- Born: October 22, 1982 (age 43)
- Years active: 2006 – present
- Spouse: Maria Fuenmayor ​(m. 2012)​
- Children: 2

= BethAnn Bonner =

American actress (born 1982)

BethAnn Bonner (born October 22, 1982) is an American actress. She is known for her role as Talia Sahid on One Life to Live (December 21, 2006 - April 22, 2009) and for her most recent role as Kat on All My Children (November - December 21, 2009).

==Career==
Bonner competed in SOAPnet's I Wanna Be a Soap Star 3 in 2006. While she did not win, later that year she was offered the contract role of police officer Talia Sahid on the ABC daytime soap opera One Life to Live. Bonner portrayed the role from December 21, 2006 to April 22, 2009.

In early 2009, Bonner appeared on the CBS soap opera Guiding Light.

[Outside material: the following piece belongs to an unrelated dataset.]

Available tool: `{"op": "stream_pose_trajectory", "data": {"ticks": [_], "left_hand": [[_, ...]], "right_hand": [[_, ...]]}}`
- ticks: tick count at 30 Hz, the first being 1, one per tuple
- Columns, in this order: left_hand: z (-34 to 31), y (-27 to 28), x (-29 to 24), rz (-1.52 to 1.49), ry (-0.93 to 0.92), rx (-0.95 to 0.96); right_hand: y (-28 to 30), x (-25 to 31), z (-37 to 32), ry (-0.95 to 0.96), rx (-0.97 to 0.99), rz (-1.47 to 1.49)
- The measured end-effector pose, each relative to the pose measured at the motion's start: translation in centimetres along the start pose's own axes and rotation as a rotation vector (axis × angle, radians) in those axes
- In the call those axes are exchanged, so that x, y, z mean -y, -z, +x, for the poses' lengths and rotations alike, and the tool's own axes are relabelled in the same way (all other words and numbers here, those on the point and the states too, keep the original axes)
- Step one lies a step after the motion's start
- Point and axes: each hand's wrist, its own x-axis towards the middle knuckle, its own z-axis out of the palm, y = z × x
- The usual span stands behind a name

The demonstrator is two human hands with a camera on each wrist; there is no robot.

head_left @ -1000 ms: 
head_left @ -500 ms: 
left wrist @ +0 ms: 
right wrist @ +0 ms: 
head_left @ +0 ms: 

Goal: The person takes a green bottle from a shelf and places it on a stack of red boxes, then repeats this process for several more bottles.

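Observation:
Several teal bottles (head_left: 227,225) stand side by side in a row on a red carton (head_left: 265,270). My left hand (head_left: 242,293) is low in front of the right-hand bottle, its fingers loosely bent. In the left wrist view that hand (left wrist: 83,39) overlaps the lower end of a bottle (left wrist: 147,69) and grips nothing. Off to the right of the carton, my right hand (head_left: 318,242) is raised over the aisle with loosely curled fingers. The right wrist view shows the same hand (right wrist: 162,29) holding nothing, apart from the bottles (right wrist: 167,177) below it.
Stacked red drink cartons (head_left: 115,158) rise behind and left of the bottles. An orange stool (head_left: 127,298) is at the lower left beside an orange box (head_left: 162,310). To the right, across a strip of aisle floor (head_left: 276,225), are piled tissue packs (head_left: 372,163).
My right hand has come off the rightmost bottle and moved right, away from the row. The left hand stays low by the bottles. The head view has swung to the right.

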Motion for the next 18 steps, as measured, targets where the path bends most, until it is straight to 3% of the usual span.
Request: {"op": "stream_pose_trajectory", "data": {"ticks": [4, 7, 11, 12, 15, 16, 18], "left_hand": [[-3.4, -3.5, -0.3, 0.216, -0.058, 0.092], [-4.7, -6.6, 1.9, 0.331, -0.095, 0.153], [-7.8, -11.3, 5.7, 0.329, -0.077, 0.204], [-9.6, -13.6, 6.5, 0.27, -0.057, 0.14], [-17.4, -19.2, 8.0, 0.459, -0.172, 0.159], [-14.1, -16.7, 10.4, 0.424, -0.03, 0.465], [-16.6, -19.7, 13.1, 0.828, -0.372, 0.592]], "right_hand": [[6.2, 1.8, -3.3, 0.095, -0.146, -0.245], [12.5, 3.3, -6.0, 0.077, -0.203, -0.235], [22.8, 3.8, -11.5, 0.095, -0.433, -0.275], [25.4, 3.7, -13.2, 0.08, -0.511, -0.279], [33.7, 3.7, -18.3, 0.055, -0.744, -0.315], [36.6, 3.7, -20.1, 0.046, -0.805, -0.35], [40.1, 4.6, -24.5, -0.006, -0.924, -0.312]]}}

In November 2009, she joined the cast of ABC's All My Children in the role of a newly created character named Kat. It was said in a December 2009 issue of Soap Opera Digest, "They're Back!" (vol. 34, No. 51, last air date shown in Comings and Goings p. 17) that Bonner's last air date is December 21, 2009. In 2010, she starred in the ABC Daytime & SOAPnet Salute Broadway Cares at The Town Hall (New York City); a benefit concert with a live symphony orchestra that raised money for the nonprofit organization Broadway Cares/Equity Fights AIDS.

==Filmography==

| Year | Film | Role | Notes |
| 2006–2009 | One Life to Live | Talia Sahid | December 21, 2006 – April 22, 2009 |
| 2009 | Guiding Light | Natasha |  |
| Law & Order | Linda Cooper |  |
| New Media | Chloe Hudson |  |
| All My Children | Kat | November – December 21, 2009 |

==Personal life==
Bonner is originally from Stillwater, Oklahoma where her parents live. She has two sisters, one in Chicago and one in Washington, D.C.

Bonner graduated from Emerson Performing Arts College in Boston, Massachusetts.

She married Maria Fuenmayor in October 2012 and they welcomed twins, Ruby Colette & Simon Lucas on September 22, 2015.